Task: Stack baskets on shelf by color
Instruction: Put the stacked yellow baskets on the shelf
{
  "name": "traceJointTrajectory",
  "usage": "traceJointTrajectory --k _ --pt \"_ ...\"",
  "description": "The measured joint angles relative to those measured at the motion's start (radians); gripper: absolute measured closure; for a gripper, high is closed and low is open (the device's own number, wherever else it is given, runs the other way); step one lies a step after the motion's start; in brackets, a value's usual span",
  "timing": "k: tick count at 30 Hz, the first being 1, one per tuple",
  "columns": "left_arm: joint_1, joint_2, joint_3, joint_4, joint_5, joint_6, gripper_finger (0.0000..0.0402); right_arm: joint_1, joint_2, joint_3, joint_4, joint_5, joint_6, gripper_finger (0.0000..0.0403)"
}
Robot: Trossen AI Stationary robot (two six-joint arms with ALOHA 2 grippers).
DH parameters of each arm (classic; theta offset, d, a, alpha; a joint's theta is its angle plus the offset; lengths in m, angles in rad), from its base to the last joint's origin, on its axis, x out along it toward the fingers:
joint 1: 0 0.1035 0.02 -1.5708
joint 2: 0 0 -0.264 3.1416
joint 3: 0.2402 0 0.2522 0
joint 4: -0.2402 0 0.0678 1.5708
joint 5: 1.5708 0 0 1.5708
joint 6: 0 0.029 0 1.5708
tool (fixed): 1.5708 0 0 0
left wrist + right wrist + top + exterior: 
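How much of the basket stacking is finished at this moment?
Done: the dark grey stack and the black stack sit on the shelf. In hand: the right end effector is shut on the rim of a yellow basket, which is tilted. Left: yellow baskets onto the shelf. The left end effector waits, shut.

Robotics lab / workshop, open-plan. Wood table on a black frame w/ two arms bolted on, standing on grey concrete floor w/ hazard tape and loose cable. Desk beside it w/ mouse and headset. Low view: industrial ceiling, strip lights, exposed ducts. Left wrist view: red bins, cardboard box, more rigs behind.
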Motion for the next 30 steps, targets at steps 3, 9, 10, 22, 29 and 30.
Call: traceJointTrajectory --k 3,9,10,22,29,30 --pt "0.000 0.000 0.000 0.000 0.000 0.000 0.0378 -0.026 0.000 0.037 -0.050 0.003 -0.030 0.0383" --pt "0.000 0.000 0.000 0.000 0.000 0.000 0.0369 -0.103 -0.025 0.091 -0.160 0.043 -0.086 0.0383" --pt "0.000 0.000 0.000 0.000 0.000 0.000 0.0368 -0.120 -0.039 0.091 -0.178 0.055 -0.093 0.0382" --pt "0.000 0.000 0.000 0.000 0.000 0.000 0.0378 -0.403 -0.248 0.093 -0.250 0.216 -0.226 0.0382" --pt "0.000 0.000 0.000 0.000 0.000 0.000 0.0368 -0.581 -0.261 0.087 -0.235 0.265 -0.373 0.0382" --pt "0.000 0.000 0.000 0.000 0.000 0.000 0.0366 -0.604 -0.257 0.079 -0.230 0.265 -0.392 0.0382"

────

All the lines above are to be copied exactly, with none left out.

Task: Stack baskets on shelf by color
Instruction: Put the stacked yellow baskets on the shelf
{
  "name": "traceJointTrajectory",
  "usage": "traceJointTrajectory --k _ --pt \"_ ...\"",
  "description": "The measured joint angles relative to those measured at the motion's start (radians); gripper: absolute measured closure; for a gripper, high is closed and low is open (the device's own number, wherever else it is given, runs the other way); step one lies a step after the motion's start; in brackets, a value's usual span",
  "timing": "k: tick count at 30 Hz, the first being 1, one per tuple",
  "columns": "left_arm: joint_1, joint_2, joint_3, joint_4, joint_5, joint_6, gripper_finger (0.0000..0.0402); right_arm: joint_1, joint_2, joint_3, joint_4, joint_5, joint_6, gripper_finger (0.0000..0.0403)"
}
Robot: Trossen AI Stationary robot (two six-joint arms with ALOHA 2 grippers).
DH parameters of each arm (classic; theta offset, d, a, alpha; a joint's theta is its angle plus the offset; lengths in m, angles in rad), from its base to the last joint's origin, on its axis, x out along it toward the fingers:
joint 1: 0 0.1035 0.02 -1.5708
joint 2: 0 0 -0.264 3.1416
joint 3: 0.2402 0 0.2522 0
joint 4: -0.2402 0 0.0678 1.5708
joint 5: 1.5708 0 0 1.5708
joint 6: 0 0.029 0 1.5708
tool (fixed): 1.5708 0 0 0
left wrist + right wrist + top + exterior: 
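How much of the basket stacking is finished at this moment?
Done: the dark grey stack and the black stack sit on the shelf. In hand: the right end effector is shut on the rim of a yellow basket, which is tilted. Left: yellow baskets onto the shelf. The left end effector waits, shut.

Robotics lab / workshop, open-plan. Wood table on a black frame w/ two arms bolted on, standing on grey concrete floor w/ hazard tape and loose cable. Desk beside it w/ mouse and headset. Low view: industrial ceiling, strip lights, exposed ducts. Left wrist view: red bins, cardboard box, more rigs behind.
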Motion for the next 30 steps, targets at steps 3, 9, 10, 22, 29 and 30.
Call: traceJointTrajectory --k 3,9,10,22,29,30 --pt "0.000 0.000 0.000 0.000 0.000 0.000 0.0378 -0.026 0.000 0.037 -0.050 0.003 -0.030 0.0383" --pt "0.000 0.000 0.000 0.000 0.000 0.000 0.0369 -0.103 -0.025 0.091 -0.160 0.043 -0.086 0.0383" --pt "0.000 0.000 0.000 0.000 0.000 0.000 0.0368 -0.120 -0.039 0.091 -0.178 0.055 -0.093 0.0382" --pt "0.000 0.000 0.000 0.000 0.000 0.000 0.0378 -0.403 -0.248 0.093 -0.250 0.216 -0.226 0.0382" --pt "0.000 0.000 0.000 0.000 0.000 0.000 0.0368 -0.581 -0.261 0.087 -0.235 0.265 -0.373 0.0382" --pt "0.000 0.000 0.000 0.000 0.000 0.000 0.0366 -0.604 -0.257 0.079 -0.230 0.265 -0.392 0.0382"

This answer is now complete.